Summary: Chapter 11: The Lieutenant

Corrie attends her first hearing. Lieutenant Rahms treats her kindly and offers her a chair and warming fire but then says that she must confess everything. When Corrie defends her treatment of the disabled, he dismisses her. The next day, Rahms returns, and he and Corrie sit outdoors. He asks about her prior reference to the teachings of the Bible. When Corrie explains that there is a Light that permeates all darkness, Lieutenant Rahms admits that he lives imprisoned in darkness. They meet four times. In these meetings, Lieutenant Rahms listens to Corrie talk about her childhood and her family. He feels distressed that her father died in prison and admits that he lacks authority to help in any way. 

As Corrie walks back to her cell, she sees inside Betsie’s cell, noting that Betsie set it up to feel more like a home. Lieutenant Rahms takes Corrie to a room for the reading of Father’s will. There, she feels overjoyed to find Willem and his wife, Tine; Nollie and her husband, Flip; and Betsie. Nollie passes Corrie a tiny Bible in a pouch. A notary reads Father’s will, and the family acknowledges Lieutenant Rahms’s kindness.
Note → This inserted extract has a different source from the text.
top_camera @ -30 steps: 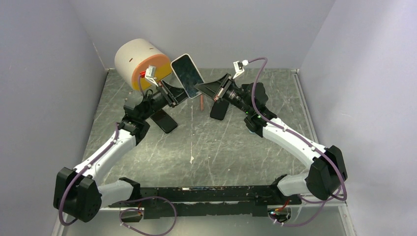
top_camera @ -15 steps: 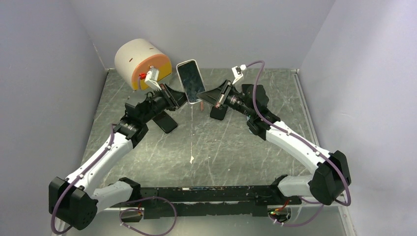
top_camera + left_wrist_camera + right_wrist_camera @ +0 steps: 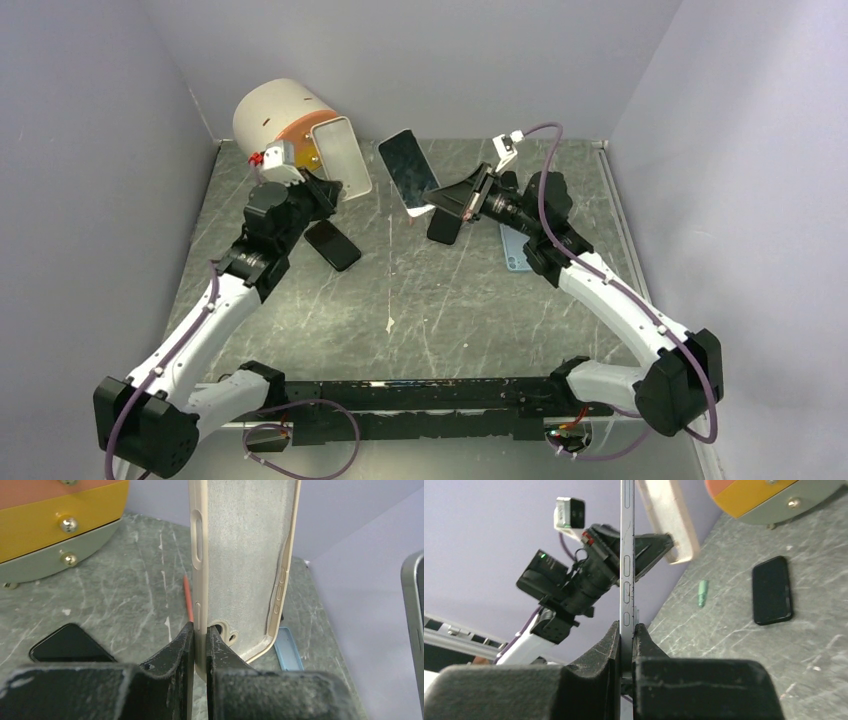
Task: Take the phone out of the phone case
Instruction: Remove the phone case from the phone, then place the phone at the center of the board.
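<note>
Beige case (image 3: 245,555) pinched in my left hand (image 3: 199,631); my right hand (image 3: 626,630) pinches the phone (image 3: 408,168) (well apart).

The phone case (image 3: 340,155) is held up at back left in the left pincer (image 3: 200,637), just before a drum (image 3: 275,115); the phone (image 3: 410,172) is held up in the right pincer (image 3: 627,635), right of the phone case and apart from it; on the surface (image 3: 420,300) below lie a second phone (image 3: 333,245) to the left, a third phone (image 3: 445,226) near centre, and a spare case (image 3: 514,250) farther right.
</note>
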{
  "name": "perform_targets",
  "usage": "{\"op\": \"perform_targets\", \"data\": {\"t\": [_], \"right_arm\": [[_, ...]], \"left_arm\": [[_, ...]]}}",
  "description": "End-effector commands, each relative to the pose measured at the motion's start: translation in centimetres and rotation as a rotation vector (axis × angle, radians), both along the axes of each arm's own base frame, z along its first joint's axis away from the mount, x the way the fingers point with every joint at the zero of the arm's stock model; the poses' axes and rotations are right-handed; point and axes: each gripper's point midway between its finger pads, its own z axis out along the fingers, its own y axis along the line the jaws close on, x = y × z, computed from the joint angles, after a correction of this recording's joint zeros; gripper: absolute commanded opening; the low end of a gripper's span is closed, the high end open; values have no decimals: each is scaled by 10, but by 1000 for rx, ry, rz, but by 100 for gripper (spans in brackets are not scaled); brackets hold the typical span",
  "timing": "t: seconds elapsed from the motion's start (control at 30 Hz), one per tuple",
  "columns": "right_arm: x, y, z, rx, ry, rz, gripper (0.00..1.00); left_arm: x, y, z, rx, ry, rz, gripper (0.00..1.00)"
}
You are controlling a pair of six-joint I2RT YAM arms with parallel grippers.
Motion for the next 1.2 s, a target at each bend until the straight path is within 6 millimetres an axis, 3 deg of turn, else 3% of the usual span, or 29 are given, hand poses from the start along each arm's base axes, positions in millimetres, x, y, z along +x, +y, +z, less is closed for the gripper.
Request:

Analysis: Chapter 11: The Lieutenant

In prison, Corrie is part of the conflict between humane and inhumane behavior, sometimes in the same person. She notes the odd contrasts between the guards’ systematic cruelty and occasional human kindness. The many small humiliations that the guards inflict on prisoners, such as not being allowed to walk on the corridor mats, are designed to dehumanize the prisoners in the guards’ and their own eyes. Corrie points out the illogic of taunting a prisoner for lying down when there is nothing for her to do if she gets up. The jeers, like the enforced silence, have no rational justification but are simply a form of punishment carried out willingly by inhumane guards. Yet the beautiful prison matron who terrifies Corrie with her silent commands actually improves Corrie’s situation slightly, providing sheets and adequately frequent showers. Taking away the cracker box yet letting Corrie have the crackers suggests that perhaps the matron is looking for loopholes that will allow her to be less cruel to the prisoners. Yet she remains at her post of warden and upholds the Nazi regime. Corrie cannot know the matron’s motive: is she rigidly following some regulation, or does she want to help? The reader cannot know either, but must draw conclusions from the details available.

Like the matron, Lieutenant Rahms presents a confusing mixture of kindness and cruelty. His interest in hearing Corrie talk about God indicates that he himself is confused and troubled. In another contradiction Rahms, a Gestapo officer willing to interrogate a sick middle-aged woman, diligently complies with the Dutch law requiring her to be present at the reading of her Father’s will and grants the family a few moments to share news and embraces, clearly an act of generosity that was not required of him. The meeting in Rahms’s office, however, is only a temporary respite as Corrie’s story moves into increasingly dark and inhumane places.